EXERCISE:
Beginning with the first line of the data below, set down each line exactly through the line that contains "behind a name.".

DATA PROVIDED:
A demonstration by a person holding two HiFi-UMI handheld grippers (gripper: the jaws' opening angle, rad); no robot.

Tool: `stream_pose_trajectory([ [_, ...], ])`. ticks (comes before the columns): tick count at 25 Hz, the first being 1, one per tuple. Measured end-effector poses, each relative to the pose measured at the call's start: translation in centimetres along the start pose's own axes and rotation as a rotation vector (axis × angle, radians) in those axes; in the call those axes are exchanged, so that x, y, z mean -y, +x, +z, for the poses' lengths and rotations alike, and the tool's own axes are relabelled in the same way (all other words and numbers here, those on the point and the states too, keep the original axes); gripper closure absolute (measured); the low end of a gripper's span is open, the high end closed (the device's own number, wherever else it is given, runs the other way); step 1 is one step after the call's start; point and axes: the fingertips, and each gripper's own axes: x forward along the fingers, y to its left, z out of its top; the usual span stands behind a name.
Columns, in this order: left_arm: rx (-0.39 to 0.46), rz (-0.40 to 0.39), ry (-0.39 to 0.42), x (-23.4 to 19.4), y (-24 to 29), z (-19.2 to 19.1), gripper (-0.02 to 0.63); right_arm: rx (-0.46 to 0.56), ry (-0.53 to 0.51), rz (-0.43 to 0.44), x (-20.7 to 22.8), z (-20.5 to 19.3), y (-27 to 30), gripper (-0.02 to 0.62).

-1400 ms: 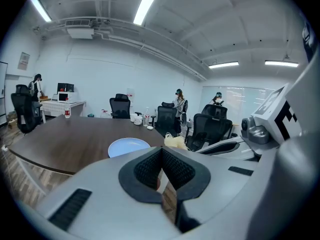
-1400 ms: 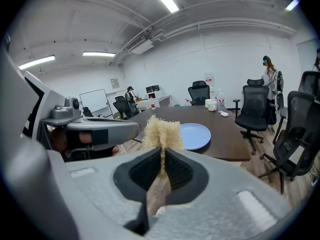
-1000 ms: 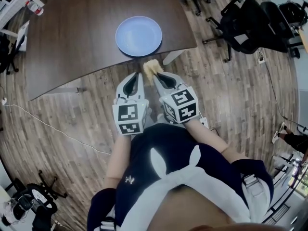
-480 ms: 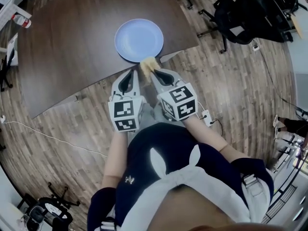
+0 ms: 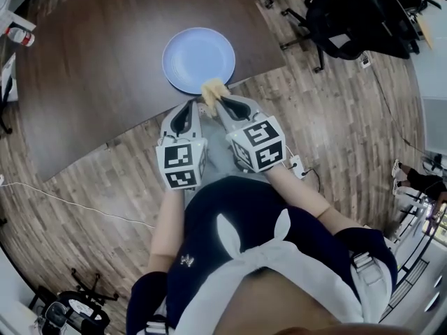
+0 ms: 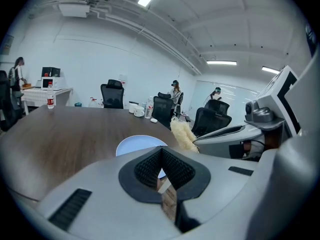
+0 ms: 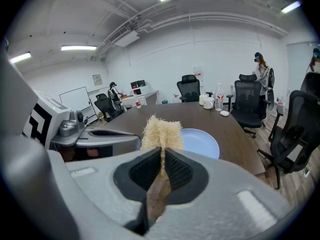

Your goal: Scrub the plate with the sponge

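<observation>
The person's dark top (image 5: 230, 232) fills the bottom of the head view, with both forearms reaching forward. The left gripper (image 5: 188, 107) is held at the table's near edge, its jaws pressed together with nothing between them. Just beside it the right gripper (image 5: 218, 102) is clamped tight on the sponge (image 5: 213, 87), a pale, fibrous pad that sticks out upright past the jaw tips. The sponge sits over the near rim of the plate (image 5: 198, 56); whether it touches the plate cannot be told. The plate is round and pale blue, and lies flat on the dark wooden table (image 5: 91, 68), close to the near edge and toward its right corner. Further along the table, near its far edge, stand a bottle (image 7: 219, 93) and cups (image 7: 206, 102). Black office chairs (image 5: 349, 12) stand on the wood floor off the table's right edge
</observation>
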Motion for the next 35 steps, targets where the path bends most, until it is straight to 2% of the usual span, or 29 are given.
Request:
stream_pose_trajectory([
  [4,0.011,0.011,-0.009,-1.3,1.6,0.9,0.6,-0.006,-0.007,0.009,1.2,1.0,2.0,0.575],
  [11,-0.051,-0.002,-0.002,-4.2,4.4,1.8,0.6,-0.049,-0.028,0.019,3.2,3.1,6.5,0.575],
  [17,-0.056,0.043,-0.008,-7.7,7.8,3.8,0.6,-0.084,-0.031,0.014,6.1,4.7,10.2,0.575],
  [35,-0.184,0.098,-0.053,-13.7,14.8,1.9,0.6,-0.208,-0.026,0.011,11.5,6.0,19.4,0.575],
])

ANSWER BELOW:
A demonstration by a person holding two HiFi-UMI handheld grippers (gripper: the jaws' opening angle, rad); no robot.

Tool: `stream_pose_trajectory([ [_, ...], ])`. ticks (comes before the columns): tick count at 25 Hz, the first being 1, one per tuple. Measured end-effector poses, each relative to the pose measured at the call's start: translation in centimetres along the start pose's own axes and rotation as a rotation vector (axis × angle, radians) in those axes; in the call those axes are exchanged, so that x, y, z mean -y, +x, +z, for the poses' lengths and rotations alike, and the tool's own axes are relabelled in the same way (all other words and numbers here, those on the point and the states too, keep the original axes); gripper closure absolute (measured); the low end of a gripper's span is open, the high end closed (the device's own number, wherever else it is given, runs the other way); step 1 is one step after the call's start; point and axes: the fingertips, and each gripper's own axes: x forward along the fingers, y to its left, z out of its top; the usual span stands behind a name.

The answer requires no further additions.